> [Action item] Every entry in the following data should be output exactly.

> [Records shown]
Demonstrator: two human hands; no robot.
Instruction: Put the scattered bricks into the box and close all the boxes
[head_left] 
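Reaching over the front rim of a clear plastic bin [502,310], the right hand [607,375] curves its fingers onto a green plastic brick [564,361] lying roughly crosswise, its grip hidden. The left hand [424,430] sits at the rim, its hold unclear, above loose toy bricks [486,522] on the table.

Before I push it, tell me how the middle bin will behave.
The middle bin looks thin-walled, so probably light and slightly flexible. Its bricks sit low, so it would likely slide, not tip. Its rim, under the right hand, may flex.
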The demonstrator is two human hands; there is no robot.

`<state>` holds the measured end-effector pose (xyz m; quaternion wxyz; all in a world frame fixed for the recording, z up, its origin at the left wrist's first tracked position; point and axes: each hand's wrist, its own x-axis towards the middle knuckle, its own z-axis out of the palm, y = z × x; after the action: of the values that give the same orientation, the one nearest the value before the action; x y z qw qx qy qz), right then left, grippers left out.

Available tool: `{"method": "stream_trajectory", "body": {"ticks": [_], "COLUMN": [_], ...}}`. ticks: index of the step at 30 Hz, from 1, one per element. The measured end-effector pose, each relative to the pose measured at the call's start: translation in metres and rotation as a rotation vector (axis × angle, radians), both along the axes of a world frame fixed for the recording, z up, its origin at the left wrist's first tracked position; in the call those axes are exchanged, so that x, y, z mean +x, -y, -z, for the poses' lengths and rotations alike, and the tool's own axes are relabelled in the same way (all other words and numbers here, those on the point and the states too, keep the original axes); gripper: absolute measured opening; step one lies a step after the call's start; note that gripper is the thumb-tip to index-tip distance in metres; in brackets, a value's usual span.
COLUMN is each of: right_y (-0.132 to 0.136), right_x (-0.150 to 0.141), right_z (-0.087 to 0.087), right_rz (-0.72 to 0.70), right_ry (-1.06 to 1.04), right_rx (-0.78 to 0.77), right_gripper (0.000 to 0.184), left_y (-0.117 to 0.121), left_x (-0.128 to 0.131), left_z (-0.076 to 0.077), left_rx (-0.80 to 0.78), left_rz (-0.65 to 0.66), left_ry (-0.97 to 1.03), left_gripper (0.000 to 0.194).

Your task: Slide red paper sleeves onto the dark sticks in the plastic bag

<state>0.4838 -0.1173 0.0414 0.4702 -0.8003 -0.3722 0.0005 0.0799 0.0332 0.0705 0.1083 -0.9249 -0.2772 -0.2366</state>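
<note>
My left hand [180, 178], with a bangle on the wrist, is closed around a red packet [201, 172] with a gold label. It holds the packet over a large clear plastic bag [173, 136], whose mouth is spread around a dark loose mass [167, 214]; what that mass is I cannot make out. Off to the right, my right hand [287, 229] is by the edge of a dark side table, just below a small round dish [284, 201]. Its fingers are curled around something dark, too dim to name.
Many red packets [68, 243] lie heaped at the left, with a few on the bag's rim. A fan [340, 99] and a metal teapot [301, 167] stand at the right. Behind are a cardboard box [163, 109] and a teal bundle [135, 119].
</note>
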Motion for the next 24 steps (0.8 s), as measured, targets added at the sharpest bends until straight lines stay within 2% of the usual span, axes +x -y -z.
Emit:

> [Exercise output]
Demonstrator: two human hands; no robot.
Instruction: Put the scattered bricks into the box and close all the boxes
[head_left] 
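Reaching over the front rim of a clear plastic bin [502,310], the right hand [607,375] curves its fingers onto a green plastic brick [564,361] lying roughly crosswise, its grip hidden. The left hand [424,430] sits at the rim, its hold unclear, above loose toy bricks [486,522] on the table.

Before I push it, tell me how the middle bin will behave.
The middle bin looks thin-walled, so probably light and slightly flexible. Its bricks sit low, so it would likely slide, not tip. Its rim, under the right hand, may flex.
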The demonstrator is two human hands; there is no robot.

`<state>` holds the measured end-effector pose (xyz m; quaternion wxyz; all in a world frame fixed for the recording, z up, its origin at the left wrist's first tracked position; point and axes: each hand's wrist, its own x-axis towards the middle knuckle, its own z-axis out of the palm, y = z × x; after the action: of the values that give the same orientation, the one nearest the value before the action; x y z qw qx qy qz), right then left, grippers left out.

Available tool: `{"method": "stream_trajectory", "body": {"ticks": [_], "COLUMN": [_], ...}}`. ticks: index of the step at 30 Hz, from 1, one per element. The measured end-effector pose, each relative to the pose measured at the call's start: translation in metres and rotation as a rotation vector (axis × angle, radians), both along the axes of a world frame fixed for the recording, z up, its origin at the left wrist's first tracked position; in the call those axes are exchanged, so that x, y, z mean +x, -y, -z, for the poses' lengths and rotations alike, and the tool's own axes are relabelled in the same way (all other words and numbers here, those on the point and the states too, keep the original axes); gripper: absolute measured opening; step one lies a step after the call's start; note that gripper is the thumb-tip to index-tip distance in metres; in brackets, a value's usual span.
COLUMN is each of: right_y (-0.132 to 0.136), right_x (-0.150 to 0.141), right_z (-0.087 to 0.087), right_rz (-0.72 to 0.70), right_ry (-1.06 to 1.04), right_rx (-0.78 to 0.77), right_gripper (0.000 to 0.184), left_y (-0.117 to 0.121), left_x (-0.128 to 0.131), left_z (-0.076 to 0.077), left_rx (-0.80 to 0.78), left_rz (-0.65 to 0.66), left_ry (-0.97 to 1.03), left_gripper (0.000 to 0.194).

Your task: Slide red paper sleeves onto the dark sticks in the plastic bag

<state>0.4838 -0.1173 0.0414 0.4702 -0.8003 -0.3722 0.0005 0.0799 0.0332 0.0705 0.1083 -0.9249 -0.2772 -0.2366</state>
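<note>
My left hand [180, 178], with a bangle on the wrist, is closed around a red packet [201, 172] with a gold label. It holds the packet over a large clear plastic bag [173, 136], whose mouth is spread around a dark loose mass [167, 214]; what that mass is I cannot make out. Off to the right, my right hand [287, 229] is by the edge of a dark side table, just below a small round dish [284, 201]. Its fingers are curled around something dark, too dim to name.
Many red packets [68, 243] lie heaped at the left, with a few on the bag's rim. A fan [340, 99] and a metal teapot [301, 167] stand at the right. Behind are a cardboard box [163, 109] and a teal bundle [135, 119].
</note>
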Motion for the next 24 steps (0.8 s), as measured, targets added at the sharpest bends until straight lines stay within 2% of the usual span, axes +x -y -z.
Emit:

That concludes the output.